ACID-BASE BALANCE

Pharmacy II-nd Year, Practical Classes, 2010. I. Petkova, M.D., Ph.D.

Regulation of Acid-Base Balance

H+ concentration is expressed as pH. The pH of blood depends on the ratio of HCO3- to CO2 concentration: pH = pK + log [HCO3-] / [CO2]. pK contains the dissociation constant of H2CO3 and the reaction constant of CO2. H+ concentration is precisely regulated. pH is maintained between 7.35 - 7.45 in the plasma.
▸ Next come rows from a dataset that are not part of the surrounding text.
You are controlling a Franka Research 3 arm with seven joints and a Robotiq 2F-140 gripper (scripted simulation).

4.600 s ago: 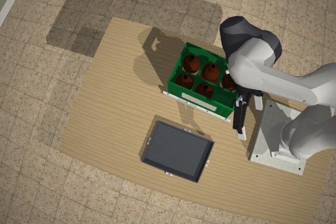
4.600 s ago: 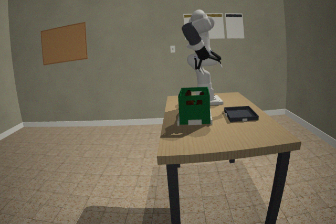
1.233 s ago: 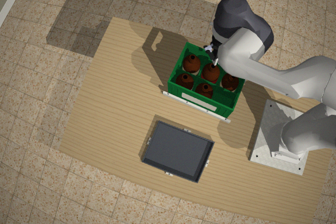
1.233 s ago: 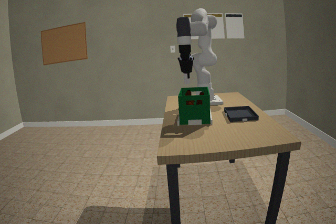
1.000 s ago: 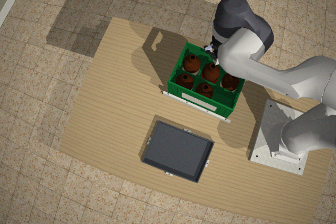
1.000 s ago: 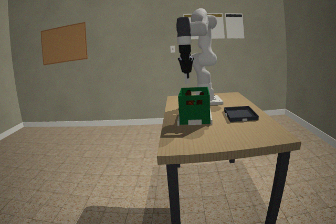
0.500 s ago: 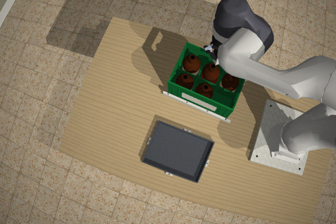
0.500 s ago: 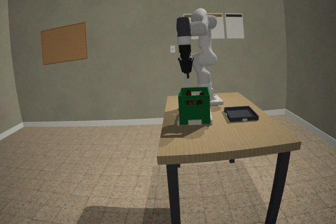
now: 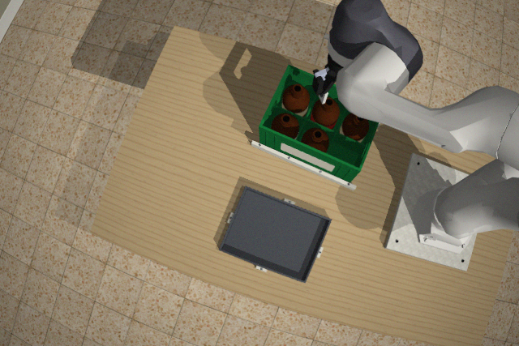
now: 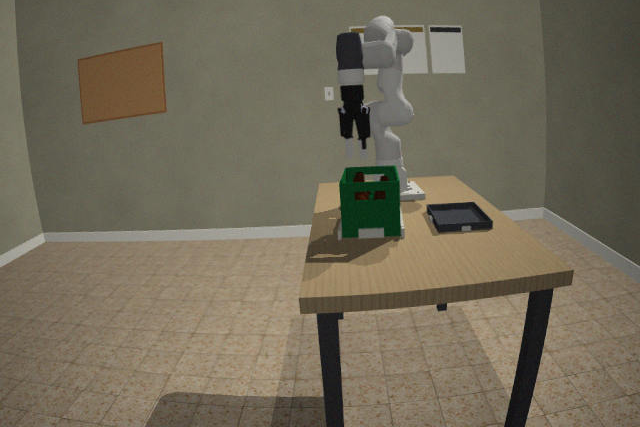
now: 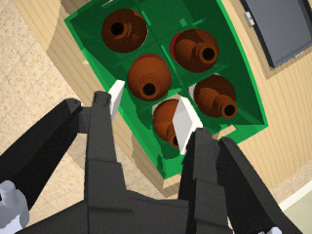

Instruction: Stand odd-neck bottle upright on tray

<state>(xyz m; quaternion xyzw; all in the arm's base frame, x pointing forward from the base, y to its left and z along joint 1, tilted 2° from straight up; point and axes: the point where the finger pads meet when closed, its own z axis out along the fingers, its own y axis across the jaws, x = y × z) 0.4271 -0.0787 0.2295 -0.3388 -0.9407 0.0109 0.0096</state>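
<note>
The green crate (image 9: 268, 138) (image 10: 369, 218) (image 11: 253, 108) stands level. Five brown bottles stand in it: back left (image 9: 295, 101) (image 11: 166, 117), back middle (image 9: 325, 113) (image 11: 149, 75), back right (image 9: 355, 128) (image 11: 124, 31), front left (image 9: 285, 127) (image 11: 211, 95) and front middle (image 9: 314, 141) (image 11: 190, 49). The front right compartment is empty. Neck differences are too small to tell. My gripper (image 9: 323, 97) (image 10: 356, 152) (image 11: 149, 101) is part-open and empty, above the crate's rim near its back side. In the wrist view one fingertip partly hides the back left bottle. The dark tray (image 9: 274, 228) (image 10: 457, 214) (image 11: 288, 34) is empty and flat.
A pale strip (image 9: 303, 164) runs along the crate's front base. Small pale blocks (image 9: 261, 267) sit around the tray's sides. The robot's base plate (image 9: 404, 224) is to the right of the tray. The table edge (image 10: 434, 293) runs close behind the crate.
</note>
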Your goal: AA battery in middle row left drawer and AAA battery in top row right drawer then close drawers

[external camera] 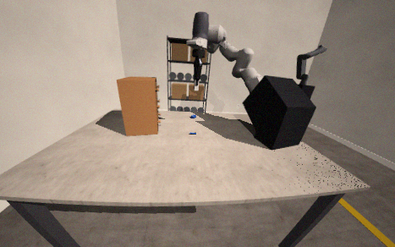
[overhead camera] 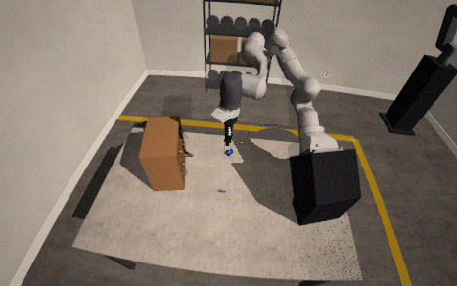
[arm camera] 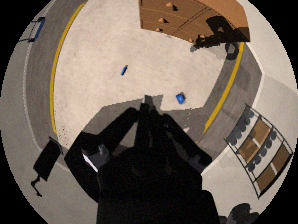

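The brown chest (overhead camera: pixel 161 157) (external camera: pixel 139 106) (arm camera: pixel 150 15) stands upright at the left, its knobbed front towards the gripper. No drawer visibly stands out; part of the front is cut off or in shadow in the wrist view. A small slim blue battery (overhead camera: pixel 221 191) (external camera: pixel 193 133) (arm camera: pixel 124 70) lies on the table; whether AA or AAA I cannot tell. A bulkier blue thing (overhead camera: pixel 229 152) (external camera: pixel 193 116) (arm camera: pixel 180 98) lies farther back; its kind is unclear. My gripper (overhead camera: pixel 227 147) (external camera: pixel 196 88) (arm camera: pixel 146 100) is shut and empty, pointing down high above the table. No second slim battery is visible.
The pale table (overhead camera: pixel 170 230) (external camera: pixel 168 169) carries these things. A large black block (overhead camera: pixel 324 181) (external camera: pixel 280 112) stands at the right by the arm's base. A shelf rack (overhead camera: pixel 239 31) (external camera: pixel 188 62) stands behind the table.
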`<control>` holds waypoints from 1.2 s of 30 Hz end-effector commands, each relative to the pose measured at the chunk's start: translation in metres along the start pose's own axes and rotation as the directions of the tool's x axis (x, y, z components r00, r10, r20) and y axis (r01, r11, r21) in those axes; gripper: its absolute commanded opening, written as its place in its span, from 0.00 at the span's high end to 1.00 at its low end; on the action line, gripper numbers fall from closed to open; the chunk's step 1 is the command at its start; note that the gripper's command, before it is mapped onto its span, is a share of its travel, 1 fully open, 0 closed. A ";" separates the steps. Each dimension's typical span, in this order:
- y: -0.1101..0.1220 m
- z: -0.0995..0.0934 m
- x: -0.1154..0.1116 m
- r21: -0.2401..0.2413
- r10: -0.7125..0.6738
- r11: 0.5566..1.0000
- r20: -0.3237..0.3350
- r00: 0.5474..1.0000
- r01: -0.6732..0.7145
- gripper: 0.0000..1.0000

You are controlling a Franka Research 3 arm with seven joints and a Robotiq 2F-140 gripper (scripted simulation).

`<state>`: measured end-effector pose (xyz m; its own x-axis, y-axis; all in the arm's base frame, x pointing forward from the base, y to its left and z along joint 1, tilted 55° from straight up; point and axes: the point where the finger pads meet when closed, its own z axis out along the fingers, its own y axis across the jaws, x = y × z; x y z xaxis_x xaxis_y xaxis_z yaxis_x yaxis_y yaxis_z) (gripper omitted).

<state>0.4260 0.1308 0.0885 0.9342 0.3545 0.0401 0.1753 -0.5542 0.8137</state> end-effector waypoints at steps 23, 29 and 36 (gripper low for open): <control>0.001 -0.001 0.000 -0.002 -0.015 1.000 0.001 1.000 0.015 1.00; 0.087 -0.058 0.018 -0.010 -0.014 1.000 0.005 1.000 0.014 1.00; 0.126 -0.087 0.018 -0.006 -0.018 1.000 0.006 1.000 0.018 1.00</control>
<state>0.4453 0.1384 0.2219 0.9401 0.3156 0.1289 0.0865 -0.5866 0.8053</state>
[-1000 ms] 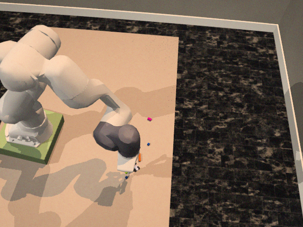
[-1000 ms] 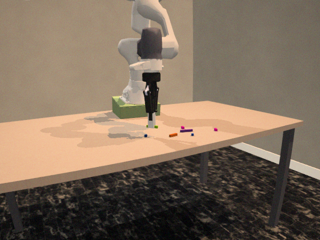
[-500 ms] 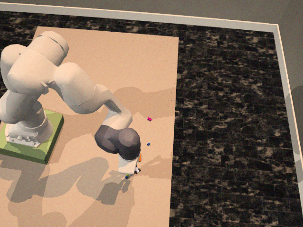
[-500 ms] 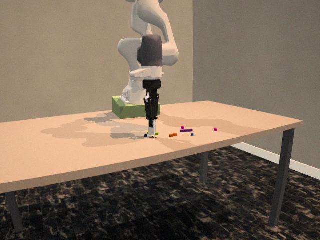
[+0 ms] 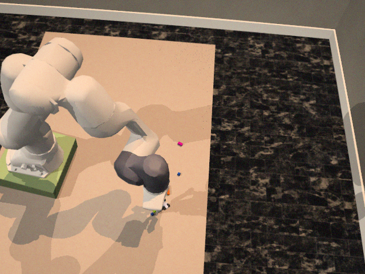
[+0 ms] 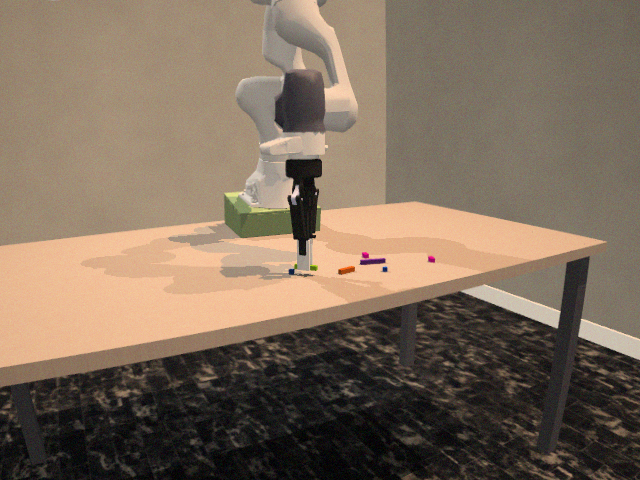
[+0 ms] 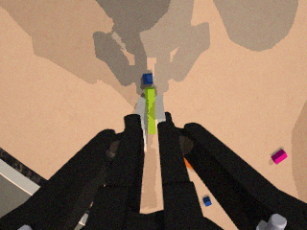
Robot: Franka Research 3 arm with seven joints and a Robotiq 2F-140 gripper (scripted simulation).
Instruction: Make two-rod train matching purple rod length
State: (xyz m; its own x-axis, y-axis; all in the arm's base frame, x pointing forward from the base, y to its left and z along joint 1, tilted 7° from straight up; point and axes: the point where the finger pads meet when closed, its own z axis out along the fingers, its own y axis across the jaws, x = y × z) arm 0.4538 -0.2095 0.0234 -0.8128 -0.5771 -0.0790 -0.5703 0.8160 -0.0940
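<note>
My gripper is shut on the lime rod and holds it level, down at the table top near the front edge. The rod's ends stick out on both sides of the fingers in the exterior view. A blue rod lies just past the lime rod's far end, in line with it; I cannot tell whether they touch. It also shows in the exterior and top views. The purple rod lies flat to the right. In the top view the gripper is mostly hidden under the wrist.
An orange rod lies between the gripper and the purple rod. A second blue rod, a magenta rod and another magenta rod lie further right. The table edge is close by. The green robot base stands behind.
</note>
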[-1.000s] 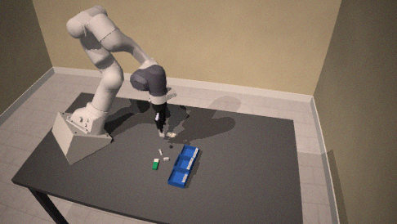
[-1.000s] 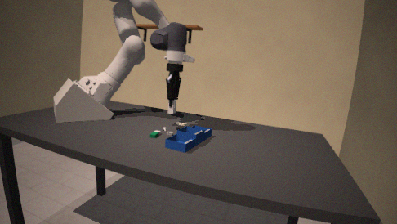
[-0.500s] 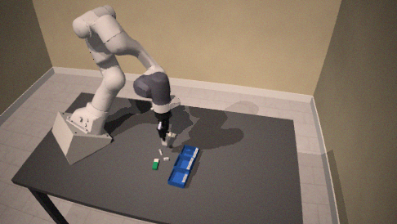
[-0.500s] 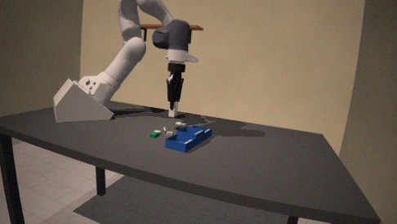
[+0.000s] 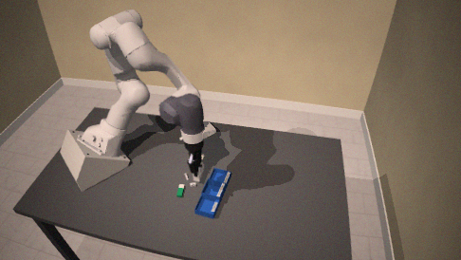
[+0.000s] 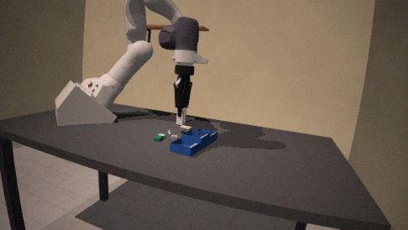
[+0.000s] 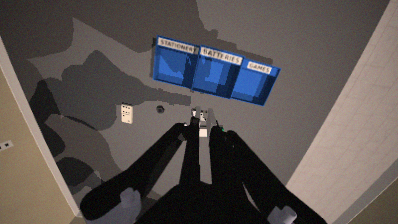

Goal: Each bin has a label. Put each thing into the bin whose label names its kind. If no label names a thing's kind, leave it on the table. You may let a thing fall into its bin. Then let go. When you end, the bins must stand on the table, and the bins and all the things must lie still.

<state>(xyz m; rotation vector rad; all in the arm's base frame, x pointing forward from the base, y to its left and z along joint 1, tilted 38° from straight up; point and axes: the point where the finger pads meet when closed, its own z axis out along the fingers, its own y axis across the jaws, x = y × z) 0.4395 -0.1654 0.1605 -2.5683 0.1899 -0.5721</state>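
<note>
Now we are carrying a small white piece (image 7: 203, 132) toward the blue bins (image 5: 213, 193), labelled stationery, batteries and games. Our gripper (image 7: 202, 131), nearly closed, pinches that piece above the table (image 5: 294, 218), just short of the bins. Next we must read its kind and hover over the matching compartment.

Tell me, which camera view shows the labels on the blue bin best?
The wrist view: the blue bin shows its labels readable as STATIONERY, BATTERIES, GAMES. In the top view the bin shows only pale strips; in the exterior view the labels are unreadable.
</note>
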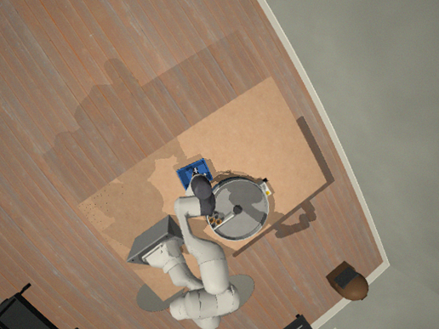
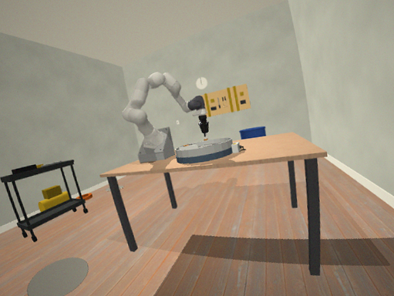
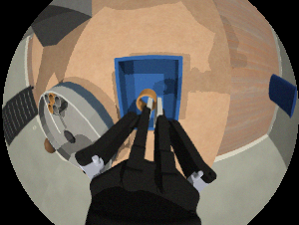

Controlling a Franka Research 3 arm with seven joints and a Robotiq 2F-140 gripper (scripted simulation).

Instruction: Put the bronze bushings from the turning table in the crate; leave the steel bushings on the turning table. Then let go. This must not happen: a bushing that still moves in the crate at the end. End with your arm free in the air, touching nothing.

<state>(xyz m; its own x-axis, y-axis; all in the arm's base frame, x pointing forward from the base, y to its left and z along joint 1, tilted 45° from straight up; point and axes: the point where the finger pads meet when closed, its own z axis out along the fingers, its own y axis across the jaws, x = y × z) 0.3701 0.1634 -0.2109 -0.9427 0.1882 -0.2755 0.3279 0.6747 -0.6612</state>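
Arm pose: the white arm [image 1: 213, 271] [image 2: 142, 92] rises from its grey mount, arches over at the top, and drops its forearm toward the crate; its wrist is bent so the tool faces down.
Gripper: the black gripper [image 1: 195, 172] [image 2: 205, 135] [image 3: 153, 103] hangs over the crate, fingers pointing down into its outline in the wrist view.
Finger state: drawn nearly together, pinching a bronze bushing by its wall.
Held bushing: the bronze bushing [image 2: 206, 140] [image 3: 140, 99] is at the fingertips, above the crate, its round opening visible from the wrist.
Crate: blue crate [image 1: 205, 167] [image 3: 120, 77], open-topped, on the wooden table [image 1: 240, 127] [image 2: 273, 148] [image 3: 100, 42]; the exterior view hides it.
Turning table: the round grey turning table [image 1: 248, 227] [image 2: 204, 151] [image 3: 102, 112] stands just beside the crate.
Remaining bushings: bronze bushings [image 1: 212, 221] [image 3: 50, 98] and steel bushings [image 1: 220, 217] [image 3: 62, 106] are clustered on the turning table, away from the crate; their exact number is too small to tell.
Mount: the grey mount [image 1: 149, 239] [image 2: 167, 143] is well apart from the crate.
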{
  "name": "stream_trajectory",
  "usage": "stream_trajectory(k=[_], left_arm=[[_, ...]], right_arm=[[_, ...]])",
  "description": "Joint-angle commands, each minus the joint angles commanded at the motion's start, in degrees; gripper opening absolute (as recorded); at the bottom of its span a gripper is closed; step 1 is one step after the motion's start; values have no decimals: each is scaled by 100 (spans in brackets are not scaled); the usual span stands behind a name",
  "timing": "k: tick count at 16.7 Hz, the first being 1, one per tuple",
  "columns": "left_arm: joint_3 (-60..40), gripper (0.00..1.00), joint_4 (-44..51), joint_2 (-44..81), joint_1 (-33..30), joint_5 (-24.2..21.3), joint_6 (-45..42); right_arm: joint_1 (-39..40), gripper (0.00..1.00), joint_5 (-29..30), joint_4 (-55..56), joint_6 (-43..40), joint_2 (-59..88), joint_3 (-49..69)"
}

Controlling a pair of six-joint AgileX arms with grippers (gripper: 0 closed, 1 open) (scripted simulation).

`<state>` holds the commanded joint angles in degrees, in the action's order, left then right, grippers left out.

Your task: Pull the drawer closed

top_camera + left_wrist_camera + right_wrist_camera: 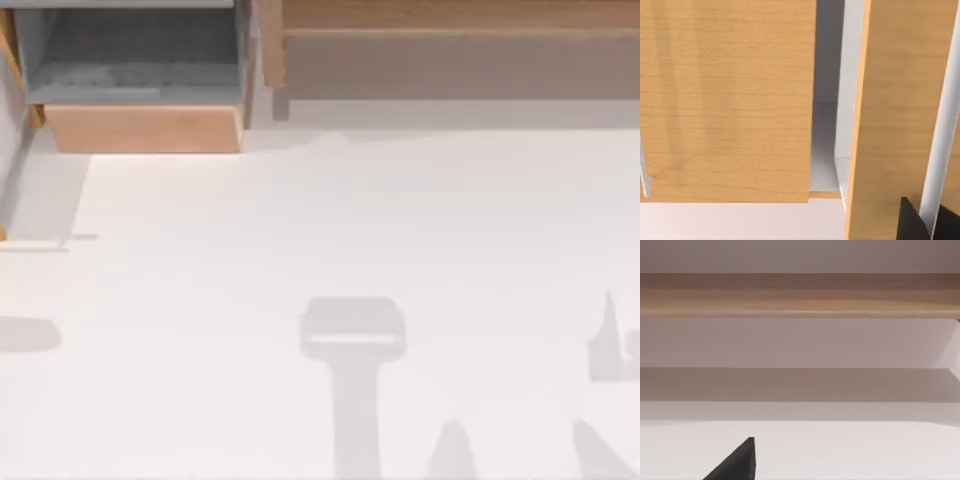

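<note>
1. Table (350, 250) — bare white, with shadows of the arms across it.
2. Shelf unit (450, 60) — far right.
3. Drawer (145, 128) — far left, tan front out, grey floor exposed; closing not done.
4. Whether either gripper grips anything, I cannot tell.

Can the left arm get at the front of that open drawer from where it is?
Probably yes. The left wrist view looks close onto a tan wood panel, and in the top view nothing stands on the table in front of the drawer. Whether that panel is the drawer's own front is unclear.
</note>
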<state>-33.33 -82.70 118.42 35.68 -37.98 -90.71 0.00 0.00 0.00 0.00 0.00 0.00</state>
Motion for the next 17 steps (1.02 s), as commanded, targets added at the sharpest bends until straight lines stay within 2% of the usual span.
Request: stream_trajectory(k=[5,11,17], left_arm=[[-845,0,443,310,-456,448,9],[-935,0,558,413,-498,512,12],[-2130,0,1130,864,-862,870,28]], right_arm=[[0,100,0,0,0,0,0],[0,100,0,0,0,0,0],[0,100,0,0,0,0,0]])
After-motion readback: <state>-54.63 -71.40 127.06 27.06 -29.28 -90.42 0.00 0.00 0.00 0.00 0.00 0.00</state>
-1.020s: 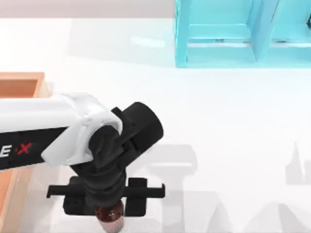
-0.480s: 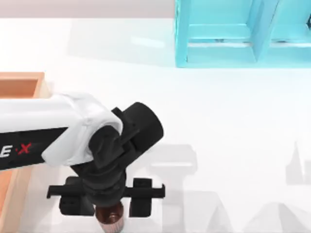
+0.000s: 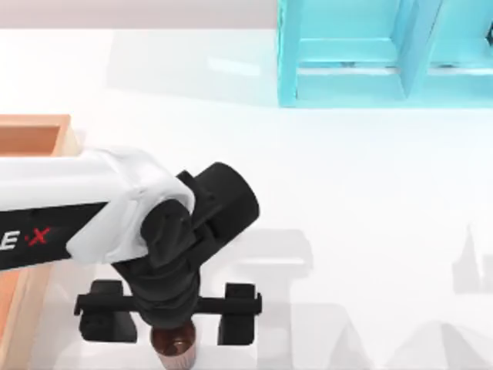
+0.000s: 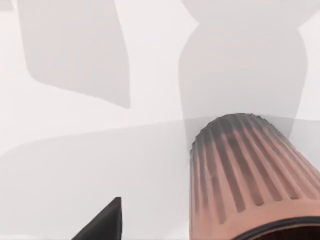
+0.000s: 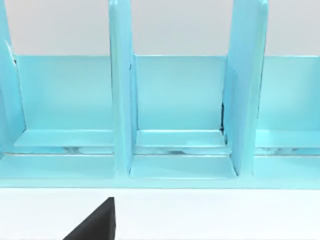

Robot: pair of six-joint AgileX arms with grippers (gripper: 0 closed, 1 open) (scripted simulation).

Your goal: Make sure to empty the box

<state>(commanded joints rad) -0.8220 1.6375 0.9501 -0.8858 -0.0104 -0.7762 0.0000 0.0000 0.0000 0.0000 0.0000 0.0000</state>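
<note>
Tan-rimmed, the box lay at the table's left edge, mostly hidden beneath the left arm. Well to its right, near the front edge of the white table, the left gripper hung with its black fingers spread wide, clear of a ribbed reddish-brown cup standing between them. Turquoise shelving stood at the far side. The right wrist camera faced those compartments; whether the right gripper was spread or closed, I could not tell.
</note>
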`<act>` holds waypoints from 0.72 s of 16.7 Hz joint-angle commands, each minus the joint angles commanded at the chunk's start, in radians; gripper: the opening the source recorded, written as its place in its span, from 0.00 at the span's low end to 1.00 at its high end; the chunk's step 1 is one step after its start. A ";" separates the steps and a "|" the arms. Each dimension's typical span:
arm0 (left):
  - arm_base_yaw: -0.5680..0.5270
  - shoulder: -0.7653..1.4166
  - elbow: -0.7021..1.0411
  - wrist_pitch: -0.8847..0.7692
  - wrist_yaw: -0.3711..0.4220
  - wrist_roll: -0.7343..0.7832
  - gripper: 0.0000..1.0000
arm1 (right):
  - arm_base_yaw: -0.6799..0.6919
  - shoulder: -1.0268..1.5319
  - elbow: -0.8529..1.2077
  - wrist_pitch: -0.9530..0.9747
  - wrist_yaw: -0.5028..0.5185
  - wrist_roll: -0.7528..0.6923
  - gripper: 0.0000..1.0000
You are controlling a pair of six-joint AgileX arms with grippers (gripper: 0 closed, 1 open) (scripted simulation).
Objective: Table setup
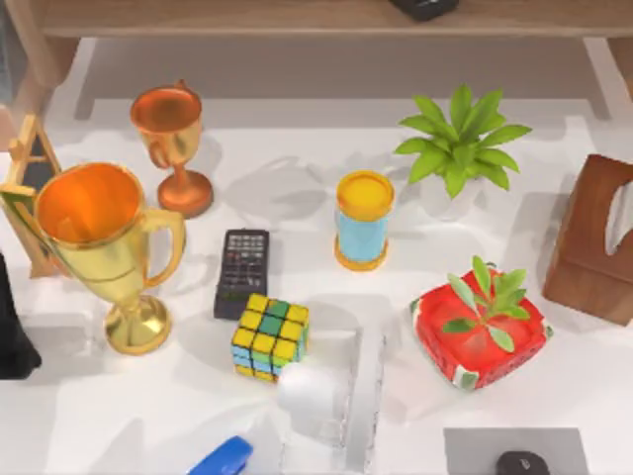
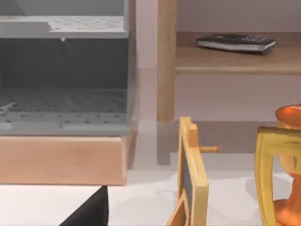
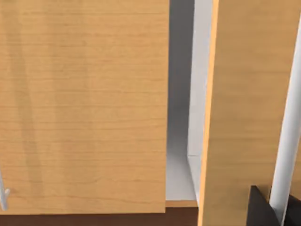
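Nearest the overhead camera, at the bottom edge of the white bench, sits a pale translucent rack or stand, with a blue object poking in beside it and a grey mat carrying a small dark item on the right.

Behind these, things lie scattered with no clear order. A multicoloured puzzle cube sits just in front of a black remote control. On the left stands a large gold trophy cup, with a smaller copper trophy behind it and a little wooden easel-style chalkboard at the far left edge. Mid-bench is a blue cylinder with yellow ends. On the right are a potted green plant, a red box topped with leaves and a brown tissue box.

A dark shape at the left edge may be part of the left arm (too little shows to be sure). Whether either end effector is open or closed cannot be told. The left wrist view looks past the chalkboard toward a wooden shelf holding a second remote; the right wrist view faces wooden panels.

Judging by this, setup has barely begun: nothing is gripped, and every item awaits arranging.
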 joint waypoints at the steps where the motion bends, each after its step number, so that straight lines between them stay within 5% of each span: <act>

Defenses against changes in [H+] The body has three primary lines of defense against changes in hydrogen ion concentration in the body fluids: Chemical buffer systems immediately combine with acid or base to prevent excessive changes in hydrogen ion concentration. Respiratory system regulates removal of CO2, and therefore H2CO3 from the extracellular fluid. This mechanism operates within seconds to minutes and acts as a second line of defense. The kidneys, which excrete either alkaline or acidic urine, thereby adjusting the extracellular fluid hydrogen concentration toward normal during alkalosis and acidosis. This mechanism operates slowly but powerfully over a period of hours or several days to regulate acid-base balance. Laboratory Assessment We assess acid-base state mainly by 3 laboratory tests: On the basis of plasma pH we distinguish between compensated, subcompensated, and noncompensated disorders. pCO2 refers to respiratory disorders of acid-base balance. Respiratory disorders are caused by increased or decreased pCO2. HCO3- refers to metabolic disorders of acid-base balance. Metabolic disorders result from decrease or increase in bicarbonate in body fluids. pCO2 decreases to compensate metabolic acidosis, and increases to compensate metabolic alkalosis. HCO3- increases to compensate respiratory acidosis and decreases to compensate respiratory alkalosis. Additionally decreased pO2 and/or saturation of hemoglobin (HbO2) can point towards respiratory disorder, when both pCO2 and bicarbonate are altered.

Disorders
Alkalosis develops when [H+] is decreased (increased pH). Acidosis develops when [H+] is increased (decreased pH). Breathing disorders, which decrease or increase pCO2 cause respiratory alkalosis or acidosis, respectively. Nonrespiratory disorders, which cause a decrease or an increase of [HCO3-] are called metabolic acidosis and alkalosis, respectively. Compensations: Respiratory disorders are compensated by ion exchange between extracellular and intracellular fluid, and by the kidneys. Metabolic disorders are compensated by the respiratory mechanisms and by the kidneys, when they are not involved in the disease.

Alkalosis
Respiratory alkalosis is caused by increased ventilation, which decreases pCO2 in the blood (hypocapnia).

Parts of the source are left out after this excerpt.